Work item – Should a line in the entries below contain "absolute", return that line.

Records to process –
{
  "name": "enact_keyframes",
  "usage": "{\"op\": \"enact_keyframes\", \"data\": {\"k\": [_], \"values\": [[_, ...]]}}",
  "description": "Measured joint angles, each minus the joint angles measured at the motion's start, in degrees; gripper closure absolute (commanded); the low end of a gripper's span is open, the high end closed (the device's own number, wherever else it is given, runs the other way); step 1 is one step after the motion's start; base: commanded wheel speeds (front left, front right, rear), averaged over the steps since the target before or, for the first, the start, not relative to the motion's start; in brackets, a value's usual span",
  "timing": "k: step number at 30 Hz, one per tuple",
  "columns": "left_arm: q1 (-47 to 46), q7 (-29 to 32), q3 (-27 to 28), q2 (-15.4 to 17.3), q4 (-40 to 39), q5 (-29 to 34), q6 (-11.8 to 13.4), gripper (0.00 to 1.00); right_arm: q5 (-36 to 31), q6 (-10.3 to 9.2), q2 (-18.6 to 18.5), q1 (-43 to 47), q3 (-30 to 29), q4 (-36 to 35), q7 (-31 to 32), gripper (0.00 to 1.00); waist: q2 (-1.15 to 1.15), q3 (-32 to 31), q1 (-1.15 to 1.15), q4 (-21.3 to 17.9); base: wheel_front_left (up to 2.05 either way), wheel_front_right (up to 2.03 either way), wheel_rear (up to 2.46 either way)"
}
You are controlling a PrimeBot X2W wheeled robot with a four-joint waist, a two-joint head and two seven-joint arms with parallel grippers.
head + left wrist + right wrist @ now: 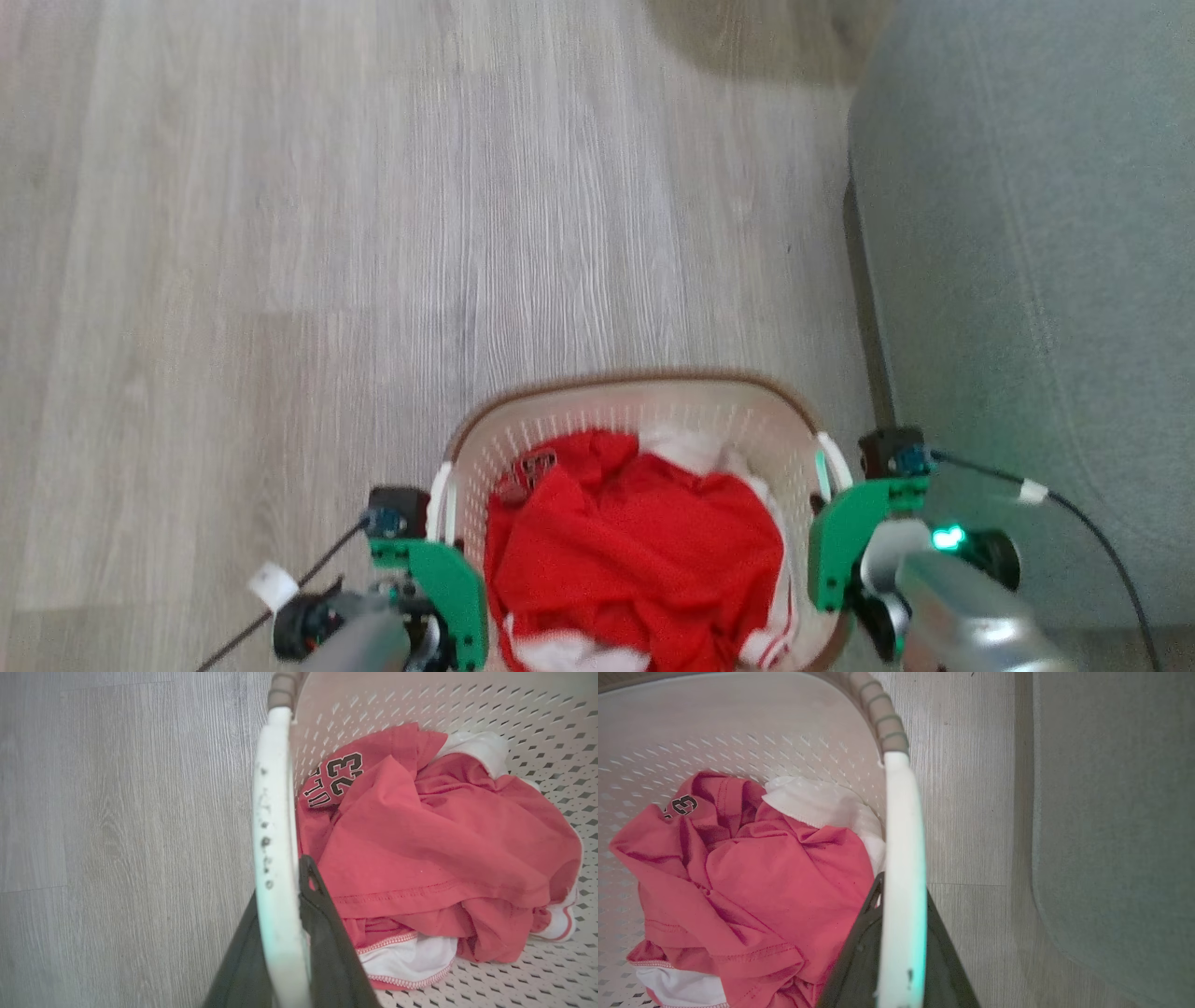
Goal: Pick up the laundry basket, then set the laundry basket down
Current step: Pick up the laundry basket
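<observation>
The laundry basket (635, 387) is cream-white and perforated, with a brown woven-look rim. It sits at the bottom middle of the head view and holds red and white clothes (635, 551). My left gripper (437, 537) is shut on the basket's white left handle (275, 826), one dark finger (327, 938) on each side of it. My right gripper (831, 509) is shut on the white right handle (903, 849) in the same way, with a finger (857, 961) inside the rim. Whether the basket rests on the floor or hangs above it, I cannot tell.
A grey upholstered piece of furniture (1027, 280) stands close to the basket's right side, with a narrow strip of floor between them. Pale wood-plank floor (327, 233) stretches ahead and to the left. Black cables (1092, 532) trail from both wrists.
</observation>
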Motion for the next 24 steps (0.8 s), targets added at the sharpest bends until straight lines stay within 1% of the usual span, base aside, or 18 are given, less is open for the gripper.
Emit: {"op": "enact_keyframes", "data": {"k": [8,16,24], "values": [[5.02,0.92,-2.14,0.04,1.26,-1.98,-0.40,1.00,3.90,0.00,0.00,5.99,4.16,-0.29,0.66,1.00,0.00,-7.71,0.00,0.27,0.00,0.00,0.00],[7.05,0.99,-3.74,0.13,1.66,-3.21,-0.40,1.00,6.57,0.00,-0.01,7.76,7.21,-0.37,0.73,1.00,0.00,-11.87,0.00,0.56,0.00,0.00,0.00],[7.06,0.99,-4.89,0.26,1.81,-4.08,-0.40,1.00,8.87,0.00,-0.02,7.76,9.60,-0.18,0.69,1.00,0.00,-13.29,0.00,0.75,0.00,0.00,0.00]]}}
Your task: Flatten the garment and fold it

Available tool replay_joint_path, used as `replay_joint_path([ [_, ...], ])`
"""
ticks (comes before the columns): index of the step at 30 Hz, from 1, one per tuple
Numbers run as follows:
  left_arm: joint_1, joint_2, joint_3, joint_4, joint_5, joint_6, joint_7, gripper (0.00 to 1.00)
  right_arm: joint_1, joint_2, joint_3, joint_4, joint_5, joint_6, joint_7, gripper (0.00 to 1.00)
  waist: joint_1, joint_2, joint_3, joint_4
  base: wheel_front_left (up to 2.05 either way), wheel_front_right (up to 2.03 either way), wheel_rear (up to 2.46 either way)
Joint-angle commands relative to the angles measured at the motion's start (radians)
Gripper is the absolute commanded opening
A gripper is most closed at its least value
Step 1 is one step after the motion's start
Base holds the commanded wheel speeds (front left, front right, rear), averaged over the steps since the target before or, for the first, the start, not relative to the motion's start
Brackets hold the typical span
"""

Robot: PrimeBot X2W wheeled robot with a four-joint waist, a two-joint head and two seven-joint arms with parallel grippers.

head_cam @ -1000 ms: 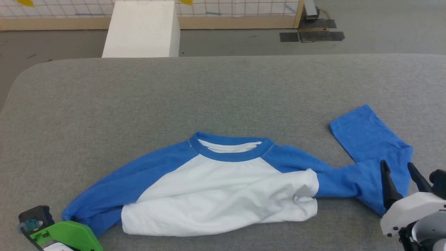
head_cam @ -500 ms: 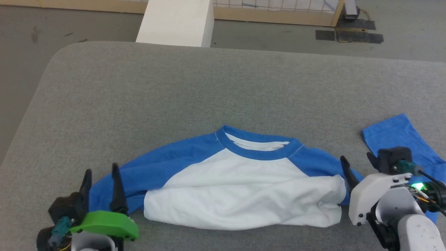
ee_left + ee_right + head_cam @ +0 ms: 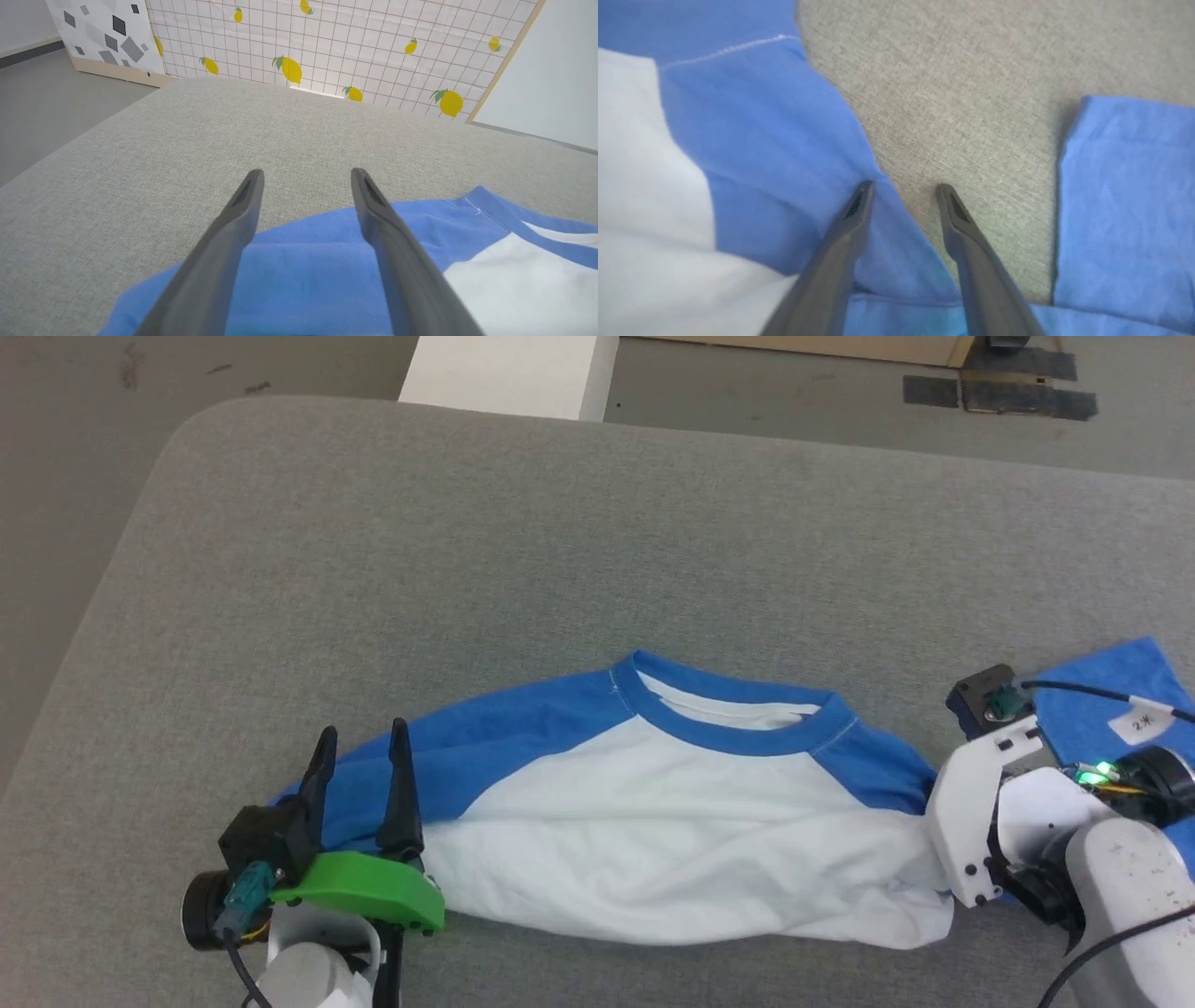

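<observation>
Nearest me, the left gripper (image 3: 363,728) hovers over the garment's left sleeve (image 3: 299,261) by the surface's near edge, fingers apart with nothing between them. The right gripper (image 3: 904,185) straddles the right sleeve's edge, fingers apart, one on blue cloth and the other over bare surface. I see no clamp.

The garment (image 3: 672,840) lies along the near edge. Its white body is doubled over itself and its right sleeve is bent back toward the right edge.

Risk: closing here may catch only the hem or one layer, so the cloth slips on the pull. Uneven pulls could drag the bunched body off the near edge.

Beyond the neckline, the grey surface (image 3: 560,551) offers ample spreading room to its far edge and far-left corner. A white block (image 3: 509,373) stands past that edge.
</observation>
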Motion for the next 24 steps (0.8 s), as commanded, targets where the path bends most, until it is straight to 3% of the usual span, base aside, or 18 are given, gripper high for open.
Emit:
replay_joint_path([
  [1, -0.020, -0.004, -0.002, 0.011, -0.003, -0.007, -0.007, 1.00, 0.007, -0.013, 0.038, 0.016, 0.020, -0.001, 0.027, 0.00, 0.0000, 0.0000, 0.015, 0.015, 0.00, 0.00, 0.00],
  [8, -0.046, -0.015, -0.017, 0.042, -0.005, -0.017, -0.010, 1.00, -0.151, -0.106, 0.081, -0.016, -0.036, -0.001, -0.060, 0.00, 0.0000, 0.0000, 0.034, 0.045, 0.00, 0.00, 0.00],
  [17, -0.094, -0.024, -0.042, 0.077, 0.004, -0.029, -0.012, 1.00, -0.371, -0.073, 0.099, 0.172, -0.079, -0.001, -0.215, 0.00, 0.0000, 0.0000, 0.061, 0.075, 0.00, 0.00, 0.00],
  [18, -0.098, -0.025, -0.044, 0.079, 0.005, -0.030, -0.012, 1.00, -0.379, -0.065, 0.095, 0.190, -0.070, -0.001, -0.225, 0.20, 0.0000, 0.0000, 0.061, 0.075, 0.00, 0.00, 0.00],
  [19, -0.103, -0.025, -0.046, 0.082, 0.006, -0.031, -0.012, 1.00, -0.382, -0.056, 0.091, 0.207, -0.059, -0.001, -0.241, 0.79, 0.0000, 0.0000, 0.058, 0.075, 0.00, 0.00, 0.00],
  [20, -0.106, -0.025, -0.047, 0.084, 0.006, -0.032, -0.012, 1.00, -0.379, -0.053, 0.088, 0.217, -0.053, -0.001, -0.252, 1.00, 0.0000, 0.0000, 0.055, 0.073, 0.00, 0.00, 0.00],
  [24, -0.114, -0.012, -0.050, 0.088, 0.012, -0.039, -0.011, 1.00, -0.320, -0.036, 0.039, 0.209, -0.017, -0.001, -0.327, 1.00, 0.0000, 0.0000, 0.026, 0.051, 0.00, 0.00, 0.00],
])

Problem solution –
  "description": "Measured joint angles, each minus the joint angles measured at the motion's start, in degrees; gripper closure absolute (commanded); the low end of a gripper's span is open, the high end closed (the device's own number, wherever else it is given, runs the other way); step 1 is one step after the motion's start; base: commanded wheel speeds (front left, front right, rear), averaged over the steps since the target before or, for the first, the start, not relative to the motion's start; in brackets, a value's usual span",
Gripper is the absolute commanded opening

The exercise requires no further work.